Transformation and conversion framework (ETL) mainly for geospatial data
Project description
Stetl - Streaming ETL
Stetl, streaming ETL, pronounced "staedl", is a lightweight ETL-framework for geospatial data conversion.
Notice: the Stetl GH repo is now at the GeoPython GH organization.
License
Stetl is released under a GNU GPL v3 license (see LICENSE.txt).
Documentation
The Stetl website and documentation can be found via http://stetl.org. For a quick overview read the 5-minute Stetl-introduction, or a more detailed presentation. Stetl was presented at several events like the FOSS4G 2013 in Nottingham and GeoPython 2016.
Concepts
Stetl basically glues together existing parsing and transformation tools like GDAL/OGR, Jinja2 and
XSLT with custom Python code. By using native libraries like libxml2
and libxslt
(via Python lxml
) Stetl is speed-optimized.
A configuration file, in Python config .ini
format, specifies a chained sequence of transformation
steps: typically an Input
connected to one or more Filters
, and finally to an Output
.
At runtime, this sequence is instantiated and run as a linked series of Python objects. These objects are
symbolically specified (by their module/class name) and parameterized in the config file.

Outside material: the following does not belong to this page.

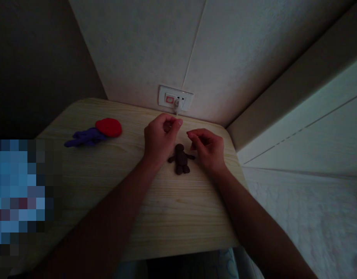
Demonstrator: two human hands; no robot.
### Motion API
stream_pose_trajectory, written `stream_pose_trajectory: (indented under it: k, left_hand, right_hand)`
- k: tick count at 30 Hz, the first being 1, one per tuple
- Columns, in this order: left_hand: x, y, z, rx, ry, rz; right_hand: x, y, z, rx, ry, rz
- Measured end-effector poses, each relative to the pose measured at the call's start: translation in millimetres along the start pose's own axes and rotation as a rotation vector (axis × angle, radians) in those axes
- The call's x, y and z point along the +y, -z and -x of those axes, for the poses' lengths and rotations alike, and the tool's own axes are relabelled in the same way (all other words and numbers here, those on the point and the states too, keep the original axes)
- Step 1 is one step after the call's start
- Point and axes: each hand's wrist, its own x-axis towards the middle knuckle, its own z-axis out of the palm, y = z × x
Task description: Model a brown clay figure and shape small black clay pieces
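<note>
A small dark brown clay figure (182, 158) lies on the wooden tabletop, with a round head, an oval body, two thin arms spread sideways and two stubby legs. Just above and left of it, my left hand (163, 135) is curled around a brown lump of clay (167, 126), partly hidden by the fingers. On the figure's other side is my right hand (209, 148), thumb and forefinger pinched together near its head. Whatever those fingertips hold, if anything, is too small to make out. Neither hand visibly touches the figure.
A flat red clay disc (109, 127) overlaps a purple clay piece (87, 137) at the left of the wooden table (178, 217). Behind the table, a wall socket (176, 98) has a plug in it. A white quilted surface (306, 224) lies to the right. A pixelated patch covers the lower left.
</note>
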Motion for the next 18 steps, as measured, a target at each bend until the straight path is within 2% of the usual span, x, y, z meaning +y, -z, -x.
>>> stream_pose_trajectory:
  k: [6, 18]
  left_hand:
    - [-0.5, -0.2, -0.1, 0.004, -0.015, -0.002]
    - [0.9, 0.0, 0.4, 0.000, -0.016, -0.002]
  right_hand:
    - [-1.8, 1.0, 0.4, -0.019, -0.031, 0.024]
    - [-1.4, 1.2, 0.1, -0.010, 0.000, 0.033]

Via the stetl -c <config file>
command, the transformation is executed.
Stetl has been proven to handle 10's of millions of GML objects without any memory issues.
This is achieved through a technique called "streaming and splitting".
For example: using the OgrPostgisInput
module an GML stream can be generated from the database.
A component called the GmlSplitter
can split this stream into manageable chunks (like 20000 features)
and feed this upstream into the ETL chain.
Use Cases
Stetl has been found particularly useful for complex GML-related ETL-cases, like those found within EU INSPIRE Data Harmonization and the transformation of GML/XML-based National geo-datasets to for example PostGIS.
Most of the data conversions within the Dutch NLExtract Project apply Stetl.
Stetl also proved to be very effective in IoT-related transformations involving the SensorWeb/SOS.
Examples
Browse all examples under the examples dir. Best is to start with the basic examples
Installation
Stetl can be installed via PyPi pip install stetl
and recently as a Stetl Docker image.
More on installation in the documentation.
Contributing
Anyone and everyone is welcome to contribute. Please take a moment to review the guidelines for contributing.
Origins
Stetl originated in the INSPIRE-FOSS project: 2009-2013 now archived. Since then Stetl evolved into a wider use like transforming Dutch GML-based Open Datasets such as IMGEO/BGT (Large Scale Topography) and IMKAD/BRK (Cadastral Data) and Sensor Data Transformation and Calibration.
Finally
The word "stetl" is also an alternative writing for "shtetl": http://en.wikipedia.org/wiki/Stetl : "...Material things were neither disdained nor extremely praised in the shtetl. Learning and education were the ultimate measures of worth in the eyes of the community, while money was secondary to status..."
Changes
v2.2 - PLANNED
Leftovers from 2.2, also new GH Workflows for CI/CD and new Dockerfile.
v2.1 - january 9, 2023
See closed issues in Milestone 2.1: https://github.com/geopython/stetl/milestone/11?closed=1 Mainly cleanup of Py3 migration issues, version upgrades for supporting libs (GDAL etc) and Dockerfile. Also many issues related to BAG v2 ETL, which uses the GDAL OGR BAGLV Driver, within NLExtract. See https://github.com/nlextract/NLExtract.
v2.0 - april 11, 2019
FIRST VERSION SUPPORTING PYTHON3-ONLY!
See closed issues in Milestone 2.0: https://github.com/geopython/stetl/milestone/10?closed=1 These are all related to the Py2 to Py3 migration. Other issues are moved to later Milestones/releases.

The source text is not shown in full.